И я все думал потом: почему она про отца спросила? Может, права мама, упрекающая хмурого отца, что тот, уезжая в иные села, в дальние отделения колхоза, иногда ночует бог знает где. А вдруг да с этой самой Антониной? Кто проверял, дома она спала или нет? И уж не на этом ли своем любимом тулупе с ней грешил, который всегда – даже летом – бросал то в кошевку, то в машину?.. В самом деле, суровый отец-председатель, который милостями и родственников не выделял, при виде Антонины на улице ли, на собрании ли терялся.
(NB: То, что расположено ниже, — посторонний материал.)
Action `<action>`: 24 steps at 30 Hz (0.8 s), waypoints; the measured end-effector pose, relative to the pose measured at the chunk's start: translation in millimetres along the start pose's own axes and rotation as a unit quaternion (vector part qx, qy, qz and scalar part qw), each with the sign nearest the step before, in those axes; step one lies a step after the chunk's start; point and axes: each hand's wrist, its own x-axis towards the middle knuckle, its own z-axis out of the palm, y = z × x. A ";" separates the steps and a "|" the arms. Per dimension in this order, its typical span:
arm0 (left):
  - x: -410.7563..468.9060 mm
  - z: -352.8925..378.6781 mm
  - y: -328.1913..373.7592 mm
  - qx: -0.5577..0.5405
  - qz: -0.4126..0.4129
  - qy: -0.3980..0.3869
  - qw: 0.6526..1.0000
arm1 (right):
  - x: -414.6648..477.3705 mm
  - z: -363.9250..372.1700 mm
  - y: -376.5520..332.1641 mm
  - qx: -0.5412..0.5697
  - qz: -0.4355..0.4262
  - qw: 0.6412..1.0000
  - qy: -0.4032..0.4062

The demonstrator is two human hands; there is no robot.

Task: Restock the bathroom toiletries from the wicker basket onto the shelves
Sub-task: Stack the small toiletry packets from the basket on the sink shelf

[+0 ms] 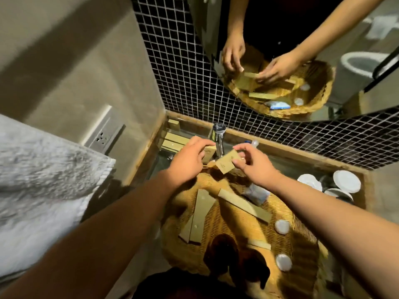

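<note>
A wicker basket (237,225) sits below my arms, holding several long kraft-paper packets (201,214), a clear plastic sachet (255,194) and white round lids (281,227). My right hand (252,162) pinches a small kraft box (225,162) above the basket's far rim. Just left of the tap, my left hand (190,158) grips another small kraft box (209,151). Several kraft boxes (172,140) are stacked on the wooden-framed shelf (291,157) at the back left.
A chrome tap (219,137) stands between my hands. White cups (345,182) sit at the shelf's right end. A grey towel (43,180) hangs on the left beside a wall socket (103,137). Above, a mirror (280,61) over black mosaic tiles reflects the basket and hands.
</note>
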 end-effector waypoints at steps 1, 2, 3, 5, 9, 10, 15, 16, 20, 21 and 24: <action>5.1 -6.3 -3.2 0.007 -0.006 0.009 1.000 | 7.7 -0.5 -6.5 -0.014 -0.016 1.000 0.003; 9.5 -12.0 -7.3 0.012 -0.017 0.016 1.000 | 15.6 -0.4 -13.1 -0.025 -0.031 0.999 0.010; 13.8 -16.9 -12.4 0.016 -0.031 0.021 0.999 | 23.9 0.8 -19.8 -0.036 -0.044 0.998 0.021; 22.5 -25.3 -25.0 0.023 -0.045 0.026 0.998 | 40.0 6.4 -32.8 -0.055 -0.054 0.996 0.045; 43.0 -39.8 -50.5 0.041 -0.059 0.060 0.996 | 70.1 25.4 -55.4 -0.036 -0.032 0.997 0.059; 48.3 -41.9 -57.0 0.038 -0.075 0.084 0.993 | 76.9 31.8 -59.8 -0.023 -0.030 0.998 0.047; 68.1 -37.6 -85.6 0.014 -0.191 0.177 0.965 | 113.7 70.3 -72.5 -0.034 -0.057 0.998 0.020; 72.2 -35.5 -91.5 0.010 -0.211 0.184 0.960 | 120.6 77.8 -73.4 -0.039 -0.050 0.998 -0.001; 87.9 -29.9 -115.3 0.020 -0.268 0.174 0.948 | 144.8 99.6 -68.2 -0.073 -0.030 0.996 -0.035; 91.3 -28.6 -120.3 0.030 -0.276 0.167 0.946 | 150.3 103.6 -65.7 -0.079 -0.025 0.996 -0.030; 100.1 -23.4 -130.6 0.054 -0.291 0.155 0.943 | 164.7 114.2 -58.3 -0.084 -0.002 0.996 -0.018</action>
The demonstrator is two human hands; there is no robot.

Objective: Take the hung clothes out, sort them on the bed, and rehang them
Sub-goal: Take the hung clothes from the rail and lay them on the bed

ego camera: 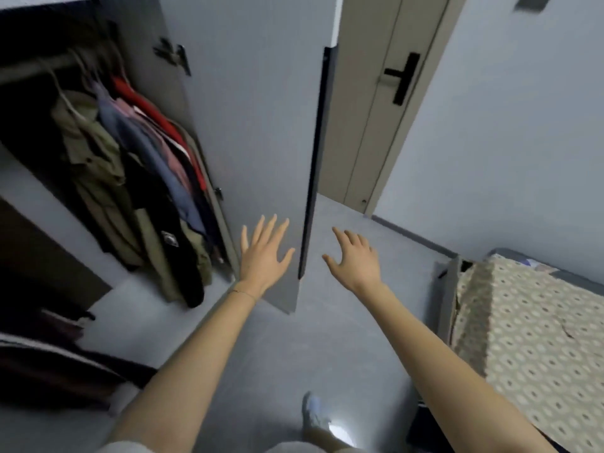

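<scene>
Wardrobe [98, 14] holds hung clothes [130, 178]; both hands empty.

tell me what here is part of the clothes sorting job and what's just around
In the job: hung clothes, rail, wardrobe door, bed, left hand and right hand, both empty.
Just around: room door, floor.

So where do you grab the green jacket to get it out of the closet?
Probably by its hanger, just under the hook, not by the cloth. The green jacket hangs at the left end of the row on the rail, with dark open space on its left, so reach in from that side and lift the hook up off the rail.
</scene>
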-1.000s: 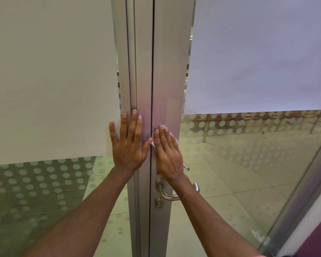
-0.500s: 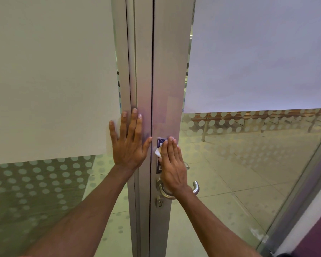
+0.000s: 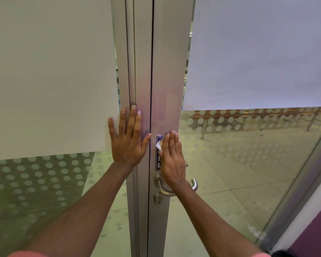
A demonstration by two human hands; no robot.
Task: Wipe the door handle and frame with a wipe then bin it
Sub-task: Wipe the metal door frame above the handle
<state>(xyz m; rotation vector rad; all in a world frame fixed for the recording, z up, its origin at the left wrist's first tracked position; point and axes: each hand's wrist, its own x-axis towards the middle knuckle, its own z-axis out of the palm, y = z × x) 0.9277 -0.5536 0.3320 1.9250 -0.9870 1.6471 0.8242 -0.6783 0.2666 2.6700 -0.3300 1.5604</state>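
The right hand (image 3: 172, 160), fingers pressed together flat on the wipe (image 3: 159, 144), lies directly above the door handle (image 3: 176, 188), nearer it than the spread left hand (image 3: 128, 143).

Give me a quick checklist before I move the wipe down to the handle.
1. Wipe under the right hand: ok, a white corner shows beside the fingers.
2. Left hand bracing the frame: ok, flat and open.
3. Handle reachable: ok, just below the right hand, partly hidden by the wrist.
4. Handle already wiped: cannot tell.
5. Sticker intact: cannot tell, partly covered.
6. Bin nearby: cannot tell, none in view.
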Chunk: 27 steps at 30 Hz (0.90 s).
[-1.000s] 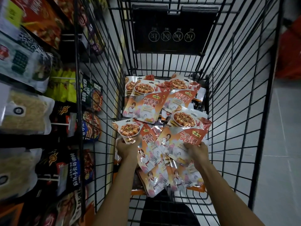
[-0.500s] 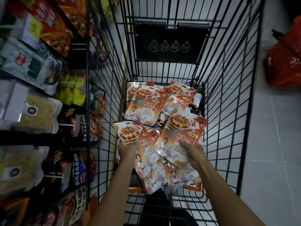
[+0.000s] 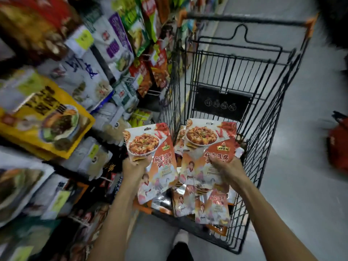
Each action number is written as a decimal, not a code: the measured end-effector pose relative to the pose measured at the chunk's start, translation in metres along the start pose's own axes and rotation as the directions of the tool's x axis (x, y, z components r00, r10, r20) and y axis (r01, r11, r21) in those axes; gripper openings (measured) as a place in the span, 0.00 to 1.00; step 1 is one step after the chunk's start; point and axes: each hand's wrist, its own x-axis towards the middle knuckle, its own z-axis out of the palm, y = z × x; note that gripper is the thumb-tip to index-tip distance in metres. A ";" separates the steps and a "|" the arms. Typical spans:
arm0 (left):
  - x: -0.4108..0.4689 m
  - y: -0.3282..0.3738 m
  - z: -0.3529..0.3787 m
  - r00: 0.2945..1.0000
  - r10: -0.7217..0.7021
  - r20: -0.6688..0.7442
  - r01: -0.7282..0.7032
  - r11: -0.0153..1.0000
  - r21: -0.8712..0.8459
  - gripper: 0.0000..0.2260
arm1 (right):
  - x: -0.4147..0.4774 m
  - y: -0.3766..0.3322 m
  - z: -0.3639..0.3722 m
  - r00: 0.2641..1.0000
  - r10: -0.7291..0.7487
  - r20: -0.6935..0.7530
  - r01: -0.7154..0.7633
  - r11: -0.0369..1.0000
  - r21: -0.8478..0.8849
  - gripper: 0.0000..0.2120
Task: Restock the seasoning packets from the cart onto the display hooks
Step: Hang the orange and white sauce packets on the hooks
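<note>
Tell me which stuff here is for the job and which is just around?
For the job: left hand and right hand, each gripping seasoning packets; the cart; the shelf display.
Just around: yellow bag, red basket.

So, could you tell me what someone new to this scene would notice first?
Two bright orange seasoning packets with a red dish pictured on them, one gripped in the left hand and one in the right hand, raised at the picture's centre. Behind and beneath them stands the black wire cart, more packets showing below the hands. On the left, the display wall is crowded with hanging bags.
</note>
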 end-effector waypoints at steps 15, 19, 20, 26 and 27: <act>-0.284 0.135 -0.243 0.777 0.384 -0.498 -0.452 0.892 -0.017 0.04 | -0.194 -0.145 0.165 0.639 -0.297 0.709 0.451 0.892 -0.032 0.14; -0.368 0.144 -0.309 0.635 0.447 -0.630 -0.492 0.863 0.116 0.07 | -0.262 -0.158 0.232 0.447 -0.327 0.833 0.528 0.848 0.049 0.06; -0.388 0.144 -0.324 0.603 0.456 -0.655 -0.502 0.854 0.133 0.06 | -0.280 -0.158 0.249 0.406 -0.336 0.850 0.537 0.840 0.076 0.06; -0.492 0.124 -0.420 0.412 0.442 -0.797 -0.534 0.826 0.182 0.06 | -0.395 -0.127 0.351 0.173 -0.282 0.944 0.476 0.863 0.171 0.14; -0.508 0.118 -0.436 0.397 0.445 -0.803 -0.530 0.825 0.195 0.06 | -0.414 -0.118 0.366 0.136 -0.263 0.955 0.456 0.873 0.175 0.15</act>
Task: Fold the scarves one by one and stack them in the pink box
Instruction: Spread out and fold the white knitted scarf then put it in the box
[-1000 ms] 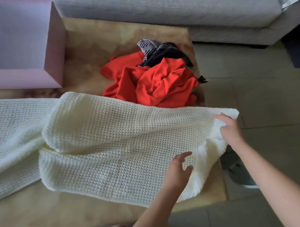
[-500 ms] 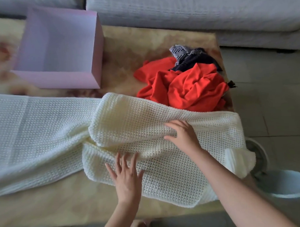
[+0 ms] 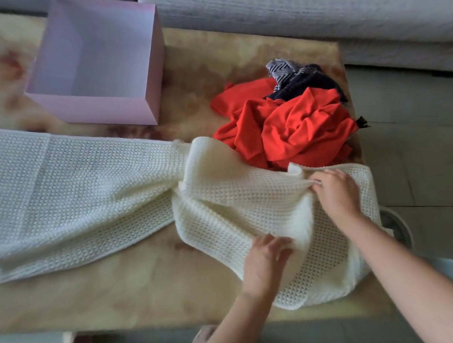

И если она смиренно просила помочь с дровами, отец тут же подписывал бумажку и ставил печать.
С другой стороны, может быть, она и имела право на помощь? Она была молодая вдова, ее муж, весельчак Сашка Казаков, погиб в армии, в
Чехословакии. Детей они не успели родить. Свекровь от нее уехала в
Михайловку, к дочери, но Антонина – это все знали – продолжала ей помогать то денежкой, то березовыми дровами…
Отец же при ее виде краснел, как мальчишка. Уж не был ли он влюблен и не хранил ли вправду огромный жаркий тулуп память об их запретных свиданиях? Или всё – блажь, досужие слухи, распаляющие и без того ранимую душу моей мамы?